Action item: Print the line containing "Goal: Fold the" and every later line of the records. Keep each one exactly as given, ending with the last.

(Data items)
◇ ◇ ◇ ◇ ◇
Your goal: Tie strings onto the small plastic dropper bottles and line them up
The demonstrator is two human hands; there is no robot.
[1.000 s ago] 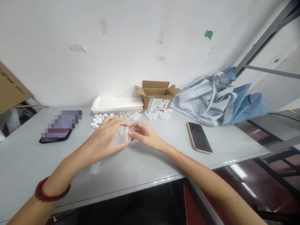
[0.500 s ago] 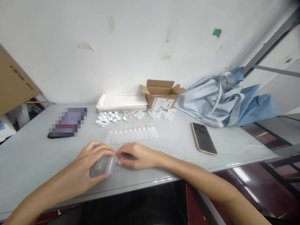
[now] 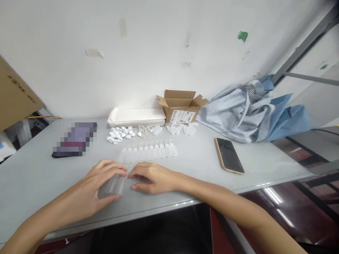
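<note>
Resting low on the grey table [image 3: 39, 183] at lower centre of the frame, the left hand [image 3: 92, 192] has its grip curled around a small clear plastic bottle [image 3: 114, 185] lying on its side, thumb under and fingers over it, while the right hand [image 3: 152, 178] sits just beside it with fingertips bent toward the bottle's open end; whether those fingertips pinch a small part I cannot tell, since they hide whatever lies beneath. Above the hands, a row of bottles [image 3: 148, 152] lies side by side across the middle of the frame, and farther up are a heap of white caps [image 3: 119, 134], a stack of white trays [image 3: 136, 117] and an open cardboard box [image 3: 181, 107] against the wall. A phone [image 3: 229, 160] lies well apart at centre right, below a bundle of blue cloth [image 3: 251, 109]; a blurred dark item [image 3: 74, 139] sits at centre left. Doing this step well seems to call for the left hand keeping the soft bottle steady without squashing it, the neck turned squarely toward the right hand, both wrists braced on the table, and the finished row left undisturbed just above.
</note>
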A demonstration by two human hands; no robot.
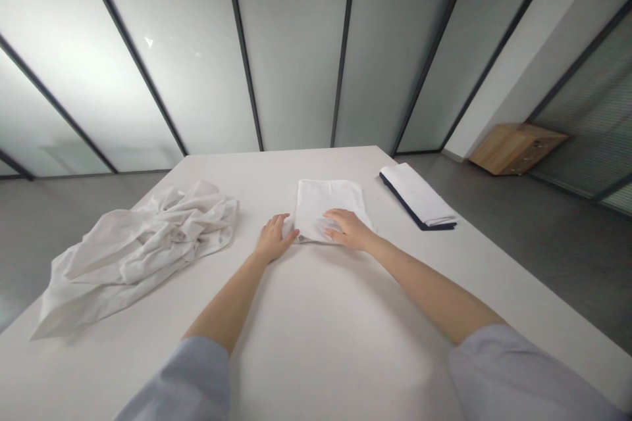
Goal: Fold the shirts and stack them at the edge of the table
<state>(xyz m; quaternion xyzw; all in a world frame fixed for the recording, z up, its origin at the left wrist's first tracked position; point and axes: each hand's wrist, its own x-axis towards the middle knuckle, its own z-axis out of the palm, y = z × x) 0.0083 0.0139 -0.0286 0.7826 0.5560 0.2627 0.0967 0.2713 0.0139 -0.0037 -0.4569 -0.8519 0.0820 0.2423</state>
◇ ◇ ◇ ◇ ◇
Response to this exercise:
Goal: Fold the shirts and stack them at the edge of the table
<state>(xyz m; quaternion xyzw; all in a world frame fixed for the recording, z up, its origin at the left wrist's first tracked position; point and axes: each hand's wrist, its own x-axis towards the middle knuckle, its own z-axis out of the palm, y = z × x) 0.0083 0.0139 -0.0286 0.7826 0.5560 0.2627 0.0967 0.2713 0.0139 -0.0037 -0.4569 -0.8519 0.0820 0.2423</state>

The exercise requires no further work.